China has built a massive global database for hybrid warfare – 2.4 million individuals under surveillance

Chinese tech firm Zhenhua has built a database of 2.4 million individuals for intelligence operations are significant though unsurprising. Files on senior politicians and their families among those stored as part of worldwide intelligence collection operation.

A major international media investigation has revealed that a technology firm linked to the Chinese Communist Party has created and mined a global database of 2.4 million individuals – many of them political leaders, scientists, journalists and others in positions of influence – based on their online presence in order to monitor them and their networks, according to The Diplomat.

Among the names on the list there is UK prime Minister Boris Johnson, the British Royal family, forme Italian PMs Silvio Berlusconi and Enrico Letta, military officers, celebrities, judges and businessmen.

Information collected includes dates of birth, addresses, marital status, along with photographs, political associations, relatives and social media IDs. It collates Twitter, Facebook, LinkedIn, Instagram and even TikTok accounts, as well as news stories, criminal records and corporate misdemeanours. While much of the information has been “scraped” from open-source material, some profiles have information which appears to have been sourced from confidential bank records, job applications and psychological profiles, ABC Australia reports.
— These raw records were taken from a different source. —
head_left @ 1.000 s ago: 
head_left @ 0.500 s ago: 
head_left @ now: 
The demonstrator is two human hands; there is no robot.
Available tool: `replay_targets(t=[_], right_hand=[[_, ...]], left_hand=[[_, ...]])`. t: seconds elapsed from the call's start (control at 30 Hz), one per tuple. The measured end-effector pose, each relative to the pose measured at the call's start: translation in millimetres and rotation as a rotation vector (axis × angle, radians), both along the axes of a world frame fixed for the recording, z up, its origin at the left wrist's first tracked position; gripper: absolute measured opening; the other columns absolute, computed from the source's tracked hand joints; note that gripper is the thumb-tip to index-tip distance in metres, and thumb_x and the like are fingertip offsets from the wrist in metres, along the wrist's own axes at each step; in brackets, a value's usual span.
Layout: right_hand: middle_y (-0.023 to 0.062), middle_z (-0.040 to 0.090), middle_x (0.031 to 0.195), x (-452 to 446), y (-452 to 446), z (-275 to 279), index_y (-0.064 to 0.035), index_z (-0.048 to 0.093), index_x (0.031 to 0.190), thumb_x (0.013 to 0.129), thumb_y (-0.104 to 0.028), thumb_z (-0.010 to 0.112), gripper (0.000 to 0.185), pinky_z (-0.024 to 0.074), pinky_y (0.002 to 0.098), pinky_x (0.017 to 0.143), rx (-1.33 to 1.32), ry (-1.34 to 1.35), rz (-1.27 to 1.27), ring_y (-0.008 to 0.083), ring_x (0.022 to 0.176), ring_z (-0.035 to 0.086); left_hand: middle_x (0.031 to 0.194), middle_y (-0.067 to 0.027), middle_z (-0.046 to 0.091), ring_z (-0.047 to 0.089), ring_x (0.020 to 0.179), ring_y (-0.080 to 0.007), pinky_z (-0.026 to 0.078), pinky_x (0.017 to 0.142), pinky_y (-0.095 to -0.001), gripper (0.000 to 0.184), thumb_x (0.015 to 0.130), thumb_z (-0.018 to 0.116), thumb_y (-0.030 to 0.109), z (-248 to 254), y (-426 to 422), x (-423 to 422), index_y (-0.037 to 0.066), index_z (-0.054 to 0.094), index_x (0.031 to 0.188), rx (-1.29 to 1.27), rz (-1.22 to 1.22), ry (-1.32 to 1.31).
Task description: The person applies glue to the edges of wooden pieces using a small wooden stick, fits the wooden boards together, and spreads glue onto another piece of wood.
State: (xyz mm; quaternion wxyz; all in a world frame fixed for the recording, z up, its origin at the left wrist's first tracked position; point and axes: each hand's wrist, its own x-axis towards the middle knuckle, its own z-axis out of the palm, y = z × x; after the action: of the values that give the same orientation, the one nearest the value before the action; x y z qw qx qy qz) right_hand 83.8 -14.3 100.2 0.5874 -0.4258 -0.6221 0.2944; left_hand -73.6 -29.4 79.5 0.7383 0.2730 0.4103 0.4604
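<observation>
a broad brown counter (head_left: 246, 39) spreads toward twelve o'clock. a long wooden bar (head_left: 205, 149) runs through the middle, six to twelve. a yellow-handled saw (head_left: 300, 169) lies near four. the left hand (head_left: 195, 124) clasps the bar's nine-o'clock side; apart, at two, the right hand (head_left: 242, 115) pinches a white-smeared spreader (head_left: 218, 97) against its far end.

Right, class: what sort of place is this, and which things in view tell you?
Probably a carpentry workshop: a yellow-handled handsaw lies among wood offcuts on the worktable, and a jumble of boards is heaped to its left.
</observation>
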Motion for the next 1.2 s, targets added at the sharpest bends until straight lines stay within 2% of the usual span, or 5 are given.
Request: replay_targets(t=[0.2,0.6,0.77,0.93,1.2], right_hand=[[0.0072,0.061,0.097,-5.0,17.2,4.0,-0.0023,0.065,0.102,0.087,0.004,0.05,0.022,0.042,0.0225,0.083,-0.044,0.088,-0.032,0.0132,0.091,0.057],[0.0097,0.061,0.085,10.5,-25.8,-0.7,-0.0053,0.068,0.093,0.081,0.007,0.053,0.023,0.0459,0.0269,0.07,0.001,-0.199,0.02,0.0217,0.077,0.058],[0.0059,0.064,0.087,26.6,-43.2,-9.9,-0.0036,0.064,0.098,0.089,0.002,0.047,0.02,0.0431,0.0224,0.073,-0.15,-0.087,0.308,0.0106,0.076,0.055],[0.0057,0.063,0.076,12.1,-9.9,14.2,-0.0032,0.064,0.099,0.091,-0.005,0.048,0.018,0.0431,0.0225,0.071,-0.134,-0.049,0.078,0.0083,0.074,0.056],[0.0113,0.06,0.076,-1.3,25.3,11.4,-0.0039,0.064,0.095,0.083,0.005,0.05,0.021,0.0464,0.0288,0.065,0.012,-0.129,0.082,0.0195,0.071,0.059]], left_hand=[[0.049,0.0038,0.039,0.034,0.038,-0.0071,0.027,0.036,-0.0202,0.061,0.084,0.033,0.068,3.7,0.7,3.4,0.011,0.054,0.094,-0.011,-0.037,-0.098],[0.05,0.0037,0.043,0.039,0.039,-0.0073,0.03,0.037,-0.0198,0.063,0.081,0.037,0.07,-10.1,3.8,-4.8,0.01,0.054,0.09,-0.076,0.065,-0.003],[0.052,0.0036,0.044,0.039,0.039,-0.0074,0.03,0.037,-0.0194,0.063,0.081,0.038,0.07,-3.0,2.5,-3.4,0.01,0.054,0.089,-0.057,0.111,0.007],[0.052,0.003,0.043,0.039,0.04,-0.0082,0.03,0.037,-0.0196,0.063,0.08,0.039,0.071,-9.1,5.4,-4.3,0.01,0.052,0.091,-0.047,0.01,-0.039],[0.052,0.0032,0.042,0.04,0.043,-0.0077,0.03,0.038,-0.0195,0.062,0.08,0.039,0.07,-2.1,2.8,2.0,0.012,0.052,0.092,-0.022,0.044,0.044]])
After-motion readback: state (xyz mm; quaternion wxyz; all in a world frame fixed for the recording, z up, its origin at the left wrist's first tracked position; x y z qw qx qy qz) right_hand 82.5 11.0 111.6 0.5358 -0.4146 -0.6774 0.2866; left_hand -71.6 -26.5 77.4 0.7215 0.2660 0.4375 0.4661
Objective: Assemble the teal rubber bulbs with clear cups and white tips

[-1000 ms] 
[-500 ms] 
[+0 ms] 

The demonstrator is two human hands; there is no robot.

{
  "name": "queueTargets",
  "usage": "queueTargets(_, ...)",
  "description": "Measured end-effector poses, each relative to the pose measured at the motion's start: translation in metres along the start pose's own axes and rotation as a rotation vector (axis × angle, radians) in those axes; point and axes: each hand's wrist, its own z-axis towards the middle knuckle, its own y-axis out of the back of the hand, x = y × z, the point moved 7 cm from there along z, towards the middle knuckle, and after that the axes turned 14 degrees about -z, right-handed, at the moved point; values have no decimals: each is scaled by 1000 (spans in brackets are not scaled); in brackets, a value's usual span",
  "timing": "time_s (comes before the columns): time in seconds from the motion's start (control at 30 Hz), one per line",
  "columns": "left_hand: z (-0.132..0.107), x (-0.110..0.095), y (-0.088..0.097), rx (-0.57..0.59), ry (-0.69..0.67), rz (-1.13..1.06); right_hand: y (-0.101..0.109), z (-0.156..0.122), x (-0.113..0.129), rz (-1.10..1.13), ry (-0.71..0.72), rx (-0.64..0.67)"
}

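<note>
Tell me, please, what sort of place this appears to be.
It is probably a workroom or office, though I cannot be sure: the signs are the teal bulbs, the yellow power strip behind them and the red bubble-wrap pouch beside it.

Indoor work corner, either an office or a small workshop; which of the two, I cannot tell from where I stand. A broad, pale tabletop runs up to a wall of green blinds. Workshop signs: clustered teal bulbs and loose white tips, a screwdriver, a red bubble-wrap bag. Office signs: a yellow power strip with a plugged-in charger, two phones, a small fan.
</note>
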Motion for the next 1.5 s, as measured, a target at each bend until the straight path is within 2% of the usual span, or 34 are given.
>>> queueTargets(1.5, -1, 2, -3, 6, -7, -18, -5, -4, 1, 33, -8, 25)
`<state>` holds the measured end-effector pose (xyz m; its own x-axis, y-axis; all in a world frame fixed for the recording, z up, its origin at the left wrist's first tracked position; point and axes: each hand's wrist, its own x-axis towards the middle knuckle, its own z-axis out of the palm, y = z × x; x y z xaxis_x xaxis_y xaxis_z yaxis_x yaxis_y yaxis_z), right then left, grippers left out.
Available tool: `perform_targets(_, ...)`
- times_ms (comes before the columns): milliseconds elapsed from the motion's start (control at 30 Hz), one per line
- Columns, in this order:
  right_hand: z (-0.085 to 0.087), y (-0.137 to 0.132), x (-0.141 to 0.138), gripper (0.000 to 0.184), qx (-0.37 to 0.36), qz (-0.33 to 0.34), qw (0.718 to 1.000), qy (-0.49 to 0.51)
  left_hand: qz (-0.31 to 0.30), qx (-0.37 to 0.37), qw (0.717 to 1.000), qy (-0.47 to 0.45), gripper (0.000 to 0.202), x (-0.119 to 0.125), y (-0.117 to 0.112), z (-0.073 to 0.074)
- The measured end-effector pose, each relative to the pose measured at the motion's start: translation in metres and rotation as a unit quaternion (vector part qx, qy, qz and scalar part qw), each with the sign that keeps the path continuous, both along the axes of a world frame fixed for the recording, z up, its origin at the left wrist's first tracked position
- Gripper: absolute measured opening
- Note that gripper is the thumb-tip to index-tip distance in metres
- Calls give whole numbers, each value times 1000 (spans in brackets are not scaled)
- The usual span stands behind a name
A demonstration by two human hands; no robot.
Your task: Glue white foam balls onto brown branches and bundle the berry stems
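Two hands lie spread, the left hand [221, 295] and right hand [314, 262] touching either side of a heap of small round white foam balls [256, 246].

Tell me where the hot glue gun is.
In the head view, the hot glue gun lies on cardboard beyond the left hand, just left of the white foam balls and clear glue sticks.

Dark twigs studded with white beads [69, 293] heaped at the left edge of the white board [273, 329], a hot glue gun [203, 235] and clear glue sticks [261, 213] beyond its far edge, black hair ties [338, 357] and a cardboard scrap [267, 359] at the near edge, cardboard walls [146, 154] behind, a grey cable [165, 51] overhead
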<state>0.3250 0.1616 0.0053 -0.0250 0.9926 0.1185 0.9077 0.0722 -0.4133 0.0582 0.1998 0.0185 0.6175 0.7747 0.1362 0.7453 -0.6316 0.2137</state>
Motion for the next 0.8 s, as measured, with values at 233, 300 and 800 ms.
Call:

The database has been shared with an international consortium of media outlets in the US, Canada, United Kingdom, Italy, Germany and Australia.

The CCP and China’s Ministry of State Security has long compiled country-by-country information about foreign economic and political elites, and foreigners who had lived in China for any period, said to The Guardian Anne-Marie Brady, a veteran China researcher and professor at the University of Canterbury in Christchurch, New Zealand. “I’ve seen whole books outlining the careers and political views of US China experts,” Brady added. “But what is unusual about this discovery is the use of big data and outsourcing to a private company.”